7 tips for choosing

• Yogurt with skimmed, semi-skimmed or whole milk?

Without any hesitation, yogurt with whole milk! “Only these yogurts have been shown to protect against type 2 diabetes and for reducing the risk of colon cancer*”, explains Dr. Jean-Michel Lecerf, co-author of “Children’s nutrition, let’s stop doing anything!” (Albin Michel).

However, a 0% or semi-skimmed yogurt retains its other benefits: calcium, protein and probiotics. A whole milk yogurt, cow or goat, will not make you fat, it contains only 4 grams of fat. “But a yogurt that does not have the wording ‘whole milk’ in full is most of the time made with semi-skimmed milk”, he warns.

Read also: Cow, sheep, goat: are all milks equal?

*With 1 whole milk yogurt per day, the risk drops by 30% to 40%.

• Stirred yogurt, Greek, kefir: which one to prefer?

Stirred yogurt has a more liquid texture than conventional yogurt since it has been stirred. “But its composition remains the same, says Dr. Lecerf. Unlike the Greek yogurt, enriched with creamwhich is therefore smoother, but also twice as fat.” As to kefirhe was fermented with lactic acid bacteria, Saccharomyces kefir. “Here again, varying the lactic ferments is a good reflex,” he adds.

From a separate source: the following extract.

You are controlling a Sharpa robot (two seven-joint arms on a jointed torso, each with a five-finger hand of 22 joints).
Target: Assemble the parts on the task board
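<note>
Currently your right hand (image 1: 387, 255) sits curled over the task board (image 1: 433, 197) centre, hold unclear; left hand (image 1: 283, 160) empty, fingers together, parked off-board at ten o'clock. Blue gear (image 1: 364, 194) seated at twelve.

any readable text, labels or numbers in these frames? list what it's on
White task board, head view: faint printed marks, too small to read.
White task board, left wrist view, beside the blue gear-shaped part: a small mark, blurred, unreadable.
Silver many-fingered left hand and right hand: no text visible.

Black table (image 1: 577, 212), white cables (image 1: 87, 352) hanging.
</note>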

Read also: Kefir, fermented super-drink

• With soy? Why not…

Even if it is found in the same radius and it looks like it, soy dessert is not yogurt. “It does not contain lactic ferments likely to enrich the microbiota, because it is a heated and unfermented product, says Dr. Lecerf. And unless it’s fortified with calcium, it doesn’t contain any. However, it also presents a high protein content than milk and allows the introduction of vegetable proteins in food. But above all, it must not replace yogurts!”

Read also: Julie Andrieu puts her grain of salt: “Vegetable and vital proteins!”

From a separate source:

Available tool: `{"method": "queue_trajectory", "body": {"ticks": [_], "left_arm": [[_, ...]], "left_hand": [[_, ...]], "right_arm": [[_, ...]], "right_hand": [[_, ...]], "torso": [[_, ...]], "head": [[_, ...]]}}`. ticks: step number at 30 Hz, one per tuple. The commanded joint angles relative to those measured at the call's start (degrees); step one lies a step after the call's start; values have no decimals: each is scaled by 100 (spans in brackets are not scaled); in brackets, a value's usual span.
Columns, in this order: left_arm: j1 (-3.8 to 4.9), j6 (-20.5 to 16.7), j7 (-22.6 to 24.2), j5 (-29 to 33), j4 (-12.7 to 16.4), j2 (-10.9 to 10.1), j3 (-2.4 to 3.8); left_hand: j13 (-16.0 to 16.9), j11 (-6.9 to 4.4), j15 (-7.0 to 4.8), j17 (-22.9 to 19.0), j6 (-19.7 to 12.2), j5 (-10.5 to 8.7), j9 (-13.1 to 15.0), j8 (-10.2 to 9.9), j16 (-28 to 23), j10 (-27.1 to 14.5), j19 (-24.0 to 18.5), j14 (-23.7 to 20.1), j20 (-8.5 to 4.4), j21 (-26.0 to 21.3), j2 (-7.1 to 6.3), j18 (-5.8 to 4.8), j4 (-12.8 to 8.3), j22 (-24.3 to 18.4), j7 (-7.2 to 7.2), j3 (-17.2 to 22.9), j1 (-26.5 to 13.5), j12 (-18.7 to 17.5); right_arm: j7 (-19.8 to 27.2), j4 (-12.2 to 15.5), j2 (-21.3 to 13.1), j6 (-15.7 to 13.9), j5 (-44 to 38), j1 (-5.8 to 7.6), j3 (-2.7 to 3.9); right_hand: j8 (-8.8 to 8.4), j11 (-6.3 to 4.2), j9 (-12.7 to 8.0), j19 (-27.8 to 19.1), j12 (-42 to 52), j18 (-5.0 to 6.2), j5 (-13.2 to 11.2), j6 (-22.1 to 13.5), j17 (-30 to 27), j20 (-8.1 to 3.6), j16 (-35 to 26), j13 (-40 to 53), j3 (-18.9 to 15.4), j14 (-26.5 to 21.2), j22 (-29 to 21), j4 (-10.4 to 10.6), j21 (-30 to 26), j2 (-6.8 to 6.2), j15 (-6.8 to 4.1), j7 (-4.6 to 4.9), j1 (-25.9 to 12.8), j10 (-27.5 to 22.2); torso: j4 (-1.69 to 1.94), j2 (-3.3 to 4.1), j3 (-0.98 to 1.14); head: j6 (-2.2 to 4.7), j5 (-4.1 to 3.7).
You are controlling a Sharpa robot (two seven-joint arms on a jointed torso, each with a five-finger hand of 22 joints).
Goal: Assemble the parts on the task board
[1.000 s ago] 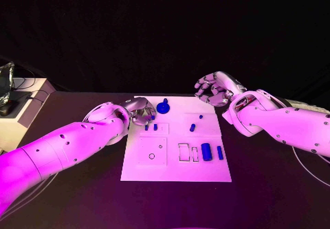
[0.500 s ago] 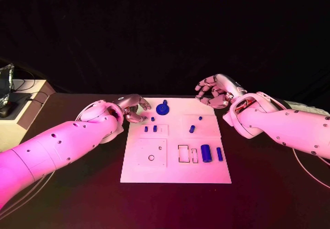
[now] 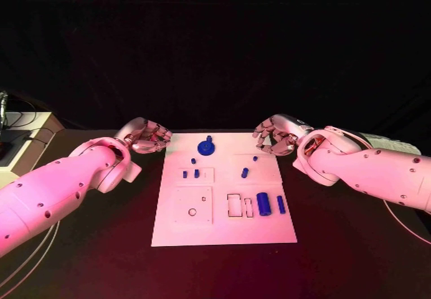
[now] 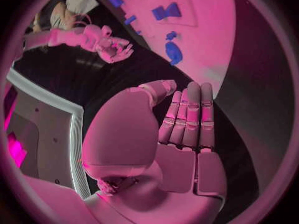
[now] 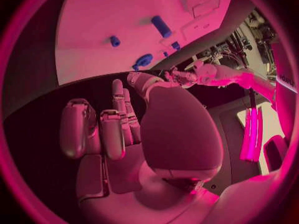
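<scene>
**Both hands off the board, nothing held**

At the left, the left hand (image 3: 146,135) hangs over the dark bench (image 3: 99,249), just beyond the far left corner of the task board (image 3: 225,230). It touches no part. In the left wrist view its fingers (image 4: 188,115) lie straight and close together, with nothing between them and the palm.

The task board lies flat in the middle of the bench. Near its far edge sits a round blue part (image 3: 207,147). Below that, on the left half, are three small blue pegs (image 3: 193,161), two of them side by side inside a raised square. Further right, two more small blue pieces (image 3: 244,172) lie one beyond the other. In the row nearer the robot there is a thick blue cylinder (image 3: 263,204) and, just to its right, a thinner blue bar (image 3: 281,204), both lying lengthwise.

At the right, the right hand (image 3: 274,136) hovers by the board's far right corner, clear of the parts. Its fingers (image 5: 118,117) are loosely bent and apart, and it holds nothing.
</scene>
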Motion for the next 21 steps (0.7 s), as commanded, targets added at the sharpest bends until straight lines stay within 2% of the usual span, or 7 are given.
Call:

• In active bifidus, does it really work?

Let’s first be specific about the terms. In France, a fermented milk can only legally claim the name of “yogurt” if it has been inoculated with two specific bacteria: Lactobacillus bulgaricus and Streptococcus thermophilus. If the seeding is done with bifidobacteria, in other words, bifidus, it is no longer a yoghurt. “This does not mean that these products are uninteresting, says Dr. Lecerf. By providing lactic ferments different from those of yogurts, they contribute to the diversity of the intestinal microbiotaand therefore, to his good health.”

Consuming them alternately with yogurts can then be wise.. But bifidus products are not particularly more effective than conventional yoghurts in restoring the microbiota in the event of diarrhea or when taking antibiotics.

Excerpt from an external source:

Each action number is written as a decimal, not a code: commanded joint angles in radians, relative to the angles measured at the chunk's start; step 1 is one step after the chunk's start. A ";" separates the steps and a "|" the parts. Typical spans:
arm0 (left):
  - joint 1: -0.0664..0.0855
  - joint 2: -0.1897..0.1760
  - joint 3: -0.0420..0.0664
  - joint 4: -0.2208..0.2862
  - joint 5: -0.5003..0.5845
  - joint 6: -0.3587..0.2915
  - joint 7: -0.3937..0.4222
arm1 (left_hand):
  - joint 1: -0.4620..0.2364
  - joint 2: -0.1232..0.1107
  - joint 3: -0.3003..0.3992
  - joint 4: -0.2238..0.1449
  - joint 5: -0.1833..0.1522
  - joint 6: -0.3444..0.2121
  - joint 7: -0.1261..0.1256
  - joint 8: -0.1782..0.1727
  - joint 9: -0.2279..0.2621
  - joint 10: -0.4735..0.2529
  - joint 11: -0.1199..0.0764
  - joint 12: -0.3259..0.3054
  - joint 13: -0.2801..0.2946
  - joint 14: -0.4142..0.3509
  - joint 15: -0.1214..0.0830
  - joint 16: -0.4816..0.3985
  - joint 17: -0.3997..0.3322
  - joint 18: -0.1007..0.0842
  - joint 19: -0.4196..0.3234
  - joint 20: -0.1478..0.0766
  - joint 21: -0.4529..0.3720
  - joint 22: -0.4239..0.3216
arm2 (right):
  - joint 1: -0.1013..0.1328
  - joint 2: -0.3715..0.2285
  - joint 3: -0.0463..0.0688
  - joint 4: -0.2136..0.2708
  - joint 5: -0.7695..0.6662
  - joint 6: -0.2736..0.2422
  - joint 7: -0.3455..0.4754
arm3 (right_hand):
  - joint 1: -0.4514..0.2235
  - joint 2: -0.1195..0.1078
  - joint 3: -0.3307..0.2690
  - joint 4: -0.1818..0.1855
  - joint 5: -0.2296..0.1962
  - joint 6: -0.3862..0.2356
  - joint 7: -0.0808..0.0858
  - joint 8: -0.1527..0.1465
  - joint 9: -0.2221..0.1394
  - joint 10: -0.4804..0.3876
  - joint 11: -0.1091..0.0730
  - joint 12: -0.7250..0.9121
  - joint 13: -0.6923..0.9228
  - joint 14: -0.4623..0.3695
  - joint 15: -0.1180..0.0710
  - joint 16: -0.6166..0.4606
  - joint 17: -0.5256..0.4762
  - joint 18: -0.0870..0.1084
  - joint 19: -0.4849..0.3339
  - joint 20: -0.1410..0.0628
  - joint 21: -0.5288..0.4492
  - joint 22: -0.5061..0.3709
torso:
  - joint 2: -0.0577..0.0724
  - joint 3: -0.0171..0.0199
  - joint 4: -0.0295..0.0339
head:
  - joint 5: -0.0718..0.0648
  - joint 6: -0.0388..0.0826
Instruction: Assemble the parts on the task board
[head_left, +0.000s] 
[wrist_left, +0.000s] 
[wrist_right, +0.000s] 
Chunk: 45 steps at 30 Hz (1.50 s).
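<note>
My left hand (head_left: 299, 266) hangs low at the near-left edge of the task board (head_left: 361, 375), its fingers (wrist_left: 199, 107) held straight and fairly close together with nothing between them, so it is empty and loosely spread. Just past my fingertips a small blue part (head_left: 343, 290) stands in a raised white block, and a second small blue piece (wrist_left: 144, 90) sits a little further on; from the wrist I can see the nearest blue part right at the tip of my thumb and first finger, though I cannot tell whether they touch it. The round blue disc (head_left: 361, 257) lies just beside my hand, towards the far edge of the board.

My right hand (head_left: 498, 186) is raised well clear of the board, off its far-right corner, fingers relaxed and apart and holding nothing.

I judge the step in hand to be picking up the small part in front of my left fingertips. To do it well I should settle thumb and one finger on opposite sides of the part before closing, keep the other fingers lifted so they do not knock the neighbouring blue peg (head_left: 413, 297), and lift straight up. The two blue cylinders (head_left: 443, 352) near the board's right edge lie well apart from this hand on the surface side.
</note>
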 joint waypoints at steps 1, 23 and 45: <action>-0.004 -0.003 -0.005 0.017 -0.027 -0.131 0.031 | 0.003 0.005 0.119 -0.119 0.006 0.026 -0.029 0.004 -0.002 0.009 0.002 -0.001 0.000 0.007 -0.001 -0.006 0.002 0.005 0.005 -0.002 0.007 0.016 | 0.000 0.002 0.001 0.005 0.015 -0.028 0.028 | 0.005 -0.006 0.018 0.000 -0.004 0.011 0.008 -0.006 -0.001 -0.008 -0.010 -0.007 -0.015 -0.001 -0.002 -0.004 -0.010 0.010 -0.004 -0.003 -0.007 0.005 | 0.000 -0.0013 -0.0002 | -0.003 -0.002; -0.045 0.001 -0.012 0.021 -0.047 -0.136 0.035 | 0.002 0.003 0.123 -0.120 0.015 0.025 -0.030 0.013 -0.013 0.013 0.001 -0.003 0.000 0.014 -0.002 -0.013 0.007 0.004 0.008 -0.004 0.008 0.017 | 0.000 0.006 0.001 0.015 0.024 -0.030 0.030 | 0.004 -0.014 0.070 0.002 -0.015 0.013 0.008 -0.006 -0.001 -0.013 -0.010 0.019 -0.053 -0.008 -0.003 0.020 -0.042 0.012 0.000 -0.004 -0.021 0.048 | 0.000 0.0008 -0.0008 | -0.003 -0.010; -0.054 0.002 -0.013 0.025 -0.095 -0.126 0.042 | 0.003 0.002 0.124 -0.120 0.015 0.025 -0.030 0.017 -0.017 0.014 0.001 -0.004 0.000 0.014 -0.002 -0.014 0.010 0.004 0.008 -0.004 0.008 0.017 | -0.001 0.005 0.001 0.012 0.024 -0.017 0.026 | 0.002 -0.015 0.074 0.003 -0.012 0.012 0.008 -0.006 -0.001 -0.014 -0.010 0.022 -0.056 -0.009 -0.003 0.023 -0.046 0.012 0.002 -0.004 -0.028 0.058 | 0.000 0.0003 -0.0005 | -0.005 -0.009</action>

Read also: Quiz: what do you know about bacteria in your body?

• With cow’s, sheep’s or goat’s milk?

There is no real difference between goat’s milk and cow’s milk yoghurt in terms of nutritional qualities. Only the taste differs. They contain equivalent amounts of fatty acids, proteins, carbohydrates and calcium. Only the Sheep’s milk yoghurt stands out with almost twice the calcium and fat content. It is interesting from a perspective of strengthening bone strength, but it must be consumed in moderation all the same, because it is very caloric. “The three yogurts are also digestible, because all contain the same natural lactase which helps digest lactoseincluding for intolerant people”, underlines Dr. Lecerf.

Read also: Dietetics: what is a good lipid?

• Better than cottage cheese or cottage cheese?

Cottage cheese and cottage cheese are also made from milk inoculated with lactic ferments, but different from Lactobacillus bulgaricus and Streptococcus thermophilus. Once curdled, the milk is beaten to give smooth white cheese or drained to give a cottage cheese. “The cottage cheese and cottage cheese contain less lactic ferments than yoghurton the other hand, they are twice as rich in protein. And if they are made with whole milkthey also contain twice as much fat“, notes Dr. Lecerf.

Read also: Dietary: Yoghurt and fromage blanc, which one to choose?

• Should the deadline be respected?

Yogurt is one of the food products that thecan be consumed up to a week after the expiry date without risk of bacterial poisoning and without loss of nutritional qualities. Provided of course that it has been kept in the fridge without breaking the cold chain and without having been started.

Read also: Against waste: should we review the expiry dates?